:: Data below

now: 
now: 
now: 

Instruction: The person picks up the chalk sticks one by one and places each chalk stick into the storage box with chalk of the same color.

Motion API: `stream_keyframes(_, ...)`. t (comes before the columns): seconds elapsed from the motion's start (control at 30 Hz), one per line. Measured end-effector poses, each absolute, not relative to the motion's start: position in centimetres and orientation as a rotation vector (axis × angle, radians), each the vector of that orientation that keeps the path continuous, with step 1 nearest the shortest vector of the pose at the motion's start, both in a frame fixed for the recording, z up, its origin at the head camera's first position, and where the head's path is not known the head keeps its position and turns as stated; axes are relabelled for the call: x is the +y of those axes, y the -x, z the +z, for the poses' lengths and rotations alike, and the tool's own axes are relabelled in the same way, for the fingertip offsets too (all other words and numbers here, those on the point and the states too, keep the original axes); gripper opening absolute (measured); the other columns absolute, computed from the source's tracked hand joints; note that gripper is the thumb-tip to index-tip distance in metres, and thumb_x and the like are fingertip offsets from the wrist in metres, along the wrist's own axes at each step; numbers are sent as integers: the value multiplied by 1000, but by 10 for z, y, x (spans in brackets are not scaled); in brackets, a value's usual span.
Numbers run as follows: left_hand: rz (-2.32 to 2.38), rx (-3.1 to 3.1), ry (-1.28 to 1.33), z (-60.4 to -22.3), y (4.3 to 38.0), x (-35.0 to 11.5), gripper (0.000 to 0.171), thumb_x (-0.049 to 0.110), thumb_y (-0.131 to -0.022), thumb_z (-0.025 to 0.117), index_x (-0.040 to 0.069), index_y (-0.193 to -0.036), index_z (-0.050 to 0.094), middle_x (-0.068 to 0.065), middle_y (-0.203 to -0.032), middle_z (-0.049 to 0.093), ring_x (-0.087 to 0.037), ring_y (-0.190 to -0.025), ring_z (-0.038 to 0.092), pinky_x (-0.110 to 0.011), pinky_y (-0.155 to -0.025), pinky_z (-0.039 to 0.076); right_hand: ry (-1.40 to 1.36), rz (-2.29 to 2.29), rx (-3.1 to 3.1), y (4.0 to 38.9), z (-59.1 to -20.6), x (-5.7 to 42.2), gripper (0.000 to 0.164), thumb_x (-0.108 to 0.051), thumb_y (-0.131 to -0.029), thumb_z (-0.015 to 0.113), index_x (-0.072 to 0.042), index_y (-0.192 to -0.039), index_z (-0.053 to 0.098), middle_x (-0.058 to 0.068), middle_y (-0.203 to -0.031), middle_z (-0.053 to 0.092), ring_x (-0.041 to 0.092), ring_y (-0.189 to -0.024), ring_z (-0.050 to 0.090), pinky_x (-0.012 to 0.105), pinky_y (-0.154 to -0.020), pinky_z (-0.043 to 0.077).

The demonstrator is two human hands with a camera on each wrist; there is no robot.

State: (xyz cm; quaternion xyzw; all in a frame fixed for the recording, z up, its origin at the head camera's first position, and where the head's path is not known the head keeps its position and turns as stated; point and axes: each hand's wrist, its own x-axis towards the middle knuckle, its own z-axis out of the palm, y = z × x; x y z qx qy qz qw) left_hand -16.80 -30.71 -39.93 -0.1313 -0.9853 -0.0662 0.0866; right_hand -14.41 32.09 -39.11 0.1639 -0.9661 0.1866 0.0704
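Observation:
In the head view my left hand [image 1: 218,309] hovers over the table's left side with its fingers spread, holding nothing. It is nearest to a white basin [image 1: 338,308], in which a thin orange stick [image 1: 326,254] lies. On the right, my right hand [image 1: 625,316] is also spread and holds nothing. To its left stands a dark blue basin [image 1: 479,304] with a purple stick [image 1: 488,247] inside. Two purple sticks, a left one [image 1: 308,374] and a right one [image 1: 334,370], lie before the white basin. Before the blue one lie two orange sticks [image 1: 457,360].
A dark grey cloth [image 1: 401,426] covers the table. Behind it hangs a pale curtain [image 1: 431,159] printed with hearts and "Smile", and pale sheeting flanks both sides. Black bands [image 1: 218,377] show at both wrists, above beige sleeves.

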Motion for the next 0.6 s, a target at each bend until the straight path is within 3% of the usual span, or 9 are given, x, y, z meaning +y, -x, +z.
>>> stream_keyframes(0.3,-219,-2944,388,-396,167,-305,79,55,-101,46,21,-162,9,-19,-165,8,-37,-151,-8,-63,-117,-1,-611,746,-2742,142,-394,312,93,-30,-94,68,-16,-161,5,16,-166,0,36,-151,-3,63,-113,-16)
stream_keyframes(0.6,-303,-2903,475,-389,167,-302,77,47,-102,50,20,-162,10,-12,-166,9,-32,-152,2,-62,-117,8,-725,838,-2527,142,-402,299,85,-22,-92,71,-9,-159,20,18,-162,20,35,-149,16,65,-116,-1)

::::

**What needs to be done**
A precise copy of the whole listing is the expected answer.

**Task solution**
now: 
now: 
now: 

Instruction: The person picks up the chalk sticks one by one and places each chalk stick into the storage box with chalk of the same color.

Motion API: `stream_keyframes(_, ...)`. t (comes before the columns): seconds elapsed from the motion's start (control at 30 Hz), one per line. Measured end-effector poses, each absolute, not relative to the motion's start: position in centimetres and orientation as a rotation vector (axis × angle, radians), each the vector of that orientation that keeps the path continuous, with step 1 nearest the shortest vector of the pose at the motion's start, both in a frame fixed for the recording, z up, its origin at the head camera's first position, and where the head's path is not known the head keeps its position and turns as stated; axes are relabelled for the call: x is the +y of those axes, y the -x, z the +z, for the poses' lengths and rotations alike, and the tool's own axes are relabelled in the same way, for the fingertip offsets too (all other words and numbers here, those on the point and the states too, keep the original axes); gripper opening absolute (measured); the other columns absolute, computed from the source's tracked hand joints; note that gripper is the thumb-tip to index-tip distance in metres, and thumb_x and the like are fingertip offsets from the wrist in metres, along the wrist's own axes at each step; numbers are sent as integers: the value multiplied by 1000, but by 10 for z, y, x (spans in brackets are not scaled); in brackets, a value's usual span.
Numbers run as follows: left_hand: rz (-2.32 to 2.38), rx (-3.1 to 3.1), ry (-1.28 to 1.33), z (-60.4 to -22.3), y (4.3 to 38.0), x (-35.0 to 11.5), gripper (0.000 to 0.171), thumb_x (-0.049 to 0.110), thumb_y (-0.131 to -0.022), thumb_z (-0.025 to 0.117), index_x (-0.040 to 0.069), index_y (-0.193 to -0.036), index_z (-0.050 to 0.094), middle_x (-0.068 to 0.065), middle_y (-0.203 to -0.032), middle_z (-0.049 to 0.093), ring_x (-0.087 to 0.037), ring_y (-0.190 to -0.025), ring_z (-0.038 to 0.092), pinky_x (-0.110 to 0.011), pinky_y (-0.155 to -0.025), pinky_z (-0.039 to 0.076); right_hand: ry (-1.40 to 1.36), rz (-2.29 to 2.29), rx (-3.1 to 3.1), y (4.0 to 38.9), z (-59.1 to -20.6), x (-5.7 to 42.2), gripper (0.000 to 0.164), thumb_x (-0.108 to 0.051), thumb_y (-0.131 to -0.029), thumb_z (-0.015 to 0.113), index_x (-0.072 to 0.042), index_y (-0.192 to -0.039), index_z (-0.053 to 0.098), middle_x (-0.058 to 0.068), middle_y (-0.203 to -0.031), middle_z (-0.053 to 0.092), ring_x (-0.041 to 0.092), ring_y (-0.189 to -0.024), ring_z (-0.050 to 0.090), pinky_x (-0.012 to 0.105), pinky_y (-0.154 to -0.020), pinky_z (-0.043 to 0.077).

The demonstrator is two human hands with a camera on each wrist; there is no robot.

State: (xyz cm; quaternion xyzw; all in a frame fixed for the recording, z up, its origin at the head camera's first position, and where the head's path is not known the head keeps its position and turns as stated; point and axes: each hand's wrist, its own x-axis towards the middle knuckle, its own z-axis out of the palm, y = z × x; x y z qx qy qz qw) left_hand -16.80 -30.71 -39.93 -0.1313 -0.9853 -0.0662 0.0866; right_hand -14.41 32.09 -39.11 0.1639 -0.9661 0.1866 0.0704
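Observation:
In the head view my left hand [image 1: 218,309] hovers over the table's left side with its fingers spread, holding nothing. It is nearest to a white basin [image 1: 338,308], in which a thin orange stick [image 1: 326,254] lies. On the right, my right hand [image 1: 625,316] is also spread and holds nothing. To its left stands a dark blue basin [image 1: 479,304] with a purple stick [image 1: 488,247] inside. Two purple sticks, a left one [image 1: 308,374] and a right one [image 1: 334,370], lie before the white basin. Before the blue one lie two orange sticks [image 1: 457,360].
A dark grey cloth [image 1: 401,426] covers the table. Behind it hangs a pale curtain [image 1: 431,159] printed with hearts and "Smile", and pale sheeting flanks both sides. Black bands [image 1: 218,377] show at both wrists, above beige sleeves.
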
Motion for the next 0.6 s, a target at each bend until the straight path is within 3% of the usual span, or 9 are given, x, y, z meaning +y, -x, +z.
>>> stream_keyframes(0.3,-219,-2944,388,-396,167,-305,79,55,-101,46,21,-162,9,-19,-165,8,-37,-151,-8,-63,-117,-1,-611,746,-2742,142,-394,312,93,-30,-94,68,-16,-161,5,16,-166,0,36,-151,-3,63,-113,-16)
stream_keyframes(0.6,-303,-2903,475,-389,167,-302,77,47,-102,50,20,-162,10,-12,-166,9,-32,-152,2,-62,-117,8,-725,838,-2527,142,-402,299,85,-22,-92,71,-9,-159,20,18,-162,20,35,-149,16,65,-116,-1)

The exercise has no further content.